(DATASET SECTION)

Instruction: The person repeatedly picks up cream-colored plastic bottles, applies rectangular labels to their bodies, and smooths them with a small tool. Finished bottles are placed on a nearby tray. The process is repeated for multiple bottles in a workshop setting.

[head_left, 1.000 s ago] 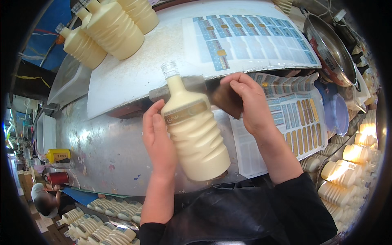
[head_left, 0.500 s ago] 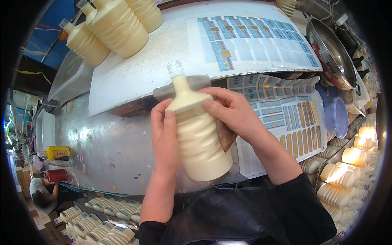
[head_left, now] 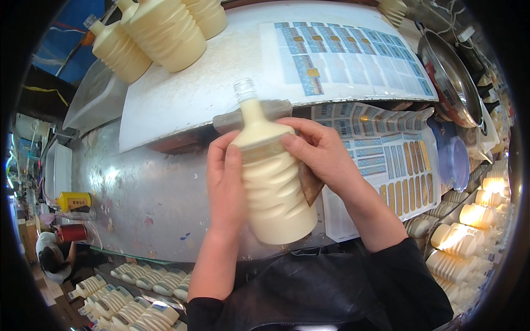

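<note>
A cream-coloured bottle with a clear threaded neck and wavy ribbed sides tilts in front of me, neck pointing away. My left hand closes on its left shoulder, thumb along the side. At the right shoulder, my right hand grips with thumb and fingers. Between the two thumbs a pale translucent strip lies across the bottle's front. Under my right palm sits a brown, flat, pointed piece like a scraper, partly hidden. Behind the bottle's neck is a grey cloth-like pad.
Sheets of blue and gold labels lie right, with another sheet on the white board. Several cream bottles stand at back left. A metal pan and purple tub are right. A person sits far left.
The view has shifted slightly, moving the surroundings a little in the picture. Both hands keep the same grip on the bottle. The person at far left has shifted posture.
</note>
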Demonstrator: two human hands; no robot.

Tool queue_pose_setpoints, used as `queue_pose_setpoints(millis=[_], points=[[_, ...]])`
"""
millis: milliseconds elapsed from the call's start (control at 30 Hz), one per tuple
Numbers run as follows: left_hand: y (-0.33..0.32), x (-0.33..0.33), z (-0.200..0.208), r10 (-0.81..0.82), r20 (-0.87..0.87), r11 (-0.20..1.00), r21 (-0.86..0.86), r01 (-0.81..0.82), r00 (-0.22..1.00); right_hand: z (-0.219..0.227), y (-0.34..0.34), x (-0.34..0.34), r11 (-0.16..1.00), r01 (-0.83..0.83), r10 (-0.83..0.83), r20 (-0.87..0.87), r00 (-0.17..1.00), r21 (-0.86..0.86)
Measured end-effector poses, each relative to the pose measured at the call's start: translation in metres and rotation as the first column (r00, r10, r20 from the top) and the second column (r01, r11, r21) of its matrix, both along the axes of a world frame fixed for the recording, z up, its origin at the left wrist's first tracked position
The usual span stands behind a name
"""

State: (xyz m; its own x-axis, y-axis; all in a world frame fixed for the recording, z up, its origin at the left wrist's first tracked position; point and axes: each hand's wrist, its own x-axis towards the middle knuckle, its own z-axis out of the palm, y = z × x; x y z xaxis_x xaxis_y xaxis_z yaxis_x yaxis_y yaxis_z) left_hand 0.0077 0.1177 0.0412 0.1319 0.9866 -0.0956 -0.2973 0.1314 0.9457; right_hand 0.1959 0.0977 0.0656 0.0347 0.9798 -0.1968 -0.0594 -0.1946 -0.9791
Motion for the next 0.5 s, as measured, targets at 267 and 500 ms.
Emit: queue_pose_setpoints(millis=[267,500], points=[[0.0028,-0.0034,-0.004,0.054,0.079,0.996,-0.08,-0.048,0.995,0.0017,-0.0001,-0.001,1.0,0.017,-0.018,-0.022,1.0,-0.016],[-0.0022,0.0006,-0.004,0.026,0.094,0.998,-0.062,-0.02,0.995,0.0027,-0.0007,-0.0016,1.0,0.015,-0.015,-0.044,0.999,-0.002]])
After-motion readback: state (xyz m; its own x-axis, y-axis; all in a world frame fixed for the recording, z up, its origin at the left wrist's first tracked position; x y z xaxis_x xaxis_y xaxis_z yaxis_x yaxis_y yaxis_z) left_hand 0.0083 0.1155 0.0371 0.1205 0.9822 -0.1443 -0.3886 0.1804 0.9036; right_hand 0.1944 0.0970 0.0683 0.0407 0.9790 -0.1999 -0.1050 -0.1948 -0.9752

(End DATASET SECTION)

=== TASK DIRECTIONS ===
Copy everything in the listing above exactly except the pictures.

=== RESULT OF THIS TASK ===
Instruction: The person repeatedly picks up cream-colored plastic bottles, applies rectangular labels to their bodies, and smooths them with a small tool. Finished bottles are placed on a nearby tray. The process is repeated for multiple bottles in a workshop setting.

[head_left, 1.000 s ago] 
[head_left, 0.500 s ago] 
[head_left, now] 

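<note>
A cream-coloured bottle with a clear threaded neck and wavy ribbed sides tilts in front of me, neck pointing away. My left hand closes on its left shoulder, thumb along the side. At the right shoulder, my right hand grips with thumb and fingers. Between the two thumbs a pale translucent strip lies across the bottle's front. Under my right palm sits a brown, flat, pointed piece like a scraper, partly hidden. Behind the bottle's neck is a grey cloth-like pad.
Sheets of blue and gold labels lie right, with another sheet on the white board. Several cream bottles stand at back left. A metal pan and purple tub are right. A person sits far left.
The view has shifted slightly, moving the surroundings a little in the picture. Both hands keep the same grip on the bottle. The person at far left has shifted posture.
</note>
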Demonstrator: two human hands; no robot.

Tool queue_pose_setpoints, used as `queue_pose_setpoints(millis=[_], points=[[_, ...]])`
"""
millis: milliseconds elapsed from the call's start (control at 30 Hz), one per tuple
Numbers run as follows: left_hand: y (-0.33..0.32), x (-0.33..0.33), z (-0.200..0.208), r10 (-0.81..0.82), r20 (-0.87..0.87), r11 (-0.20..1.00), r21 (-0.86..0.86), r01 (-0.81..0.82), r00 (-0.22..1.00); right_hand: z (-0.219..0.227), y (-0.34..0.34), x (-0.34..0.34), r11 (-0.16..1.00), r01 (-0.83..0.83), r10 (-0.83..0.83), r20 (-0.87..0.87), r00 (-0.17..1.00), r21 (-0.86..0.86)
Measured end-effector poses, each relative to the pose measured at the call's start: translation in metres and rotation as the first column (r00, r10, r20 from the top) and the second column (r01, r11, r21) of its matrix, both along the axes of a world frame fixed for the recording, z up, its origin at the left wrist's first tracked position
The usual span stands behind a name
"""

State: (xyz m; its own x-axis, y-axis; all in a world frame fixed for the recording, z up, its origin at the left wrist's first tracked position; point and axes: each hand's wrist, its own x-axis towards the middle knuckle, its own z-axis out of the palm, y = z × x; x y z xaxis_x xaxis_y xaxis_z yaxis_x yaxis_y yaxis_z) left_hand 0.0077 0.1177 0.0412 0.1319 0.9866 -0.0956 -0.2973 0.1314 0.9457; right_hand 0.1959 0.0977 0.0656 0.0347 0.9798 -0.1968 -0.0594 -0.1946 -0.9791
Motion for the next 0.5 s, as measured, targets at 267 and 500 ms.
Emit: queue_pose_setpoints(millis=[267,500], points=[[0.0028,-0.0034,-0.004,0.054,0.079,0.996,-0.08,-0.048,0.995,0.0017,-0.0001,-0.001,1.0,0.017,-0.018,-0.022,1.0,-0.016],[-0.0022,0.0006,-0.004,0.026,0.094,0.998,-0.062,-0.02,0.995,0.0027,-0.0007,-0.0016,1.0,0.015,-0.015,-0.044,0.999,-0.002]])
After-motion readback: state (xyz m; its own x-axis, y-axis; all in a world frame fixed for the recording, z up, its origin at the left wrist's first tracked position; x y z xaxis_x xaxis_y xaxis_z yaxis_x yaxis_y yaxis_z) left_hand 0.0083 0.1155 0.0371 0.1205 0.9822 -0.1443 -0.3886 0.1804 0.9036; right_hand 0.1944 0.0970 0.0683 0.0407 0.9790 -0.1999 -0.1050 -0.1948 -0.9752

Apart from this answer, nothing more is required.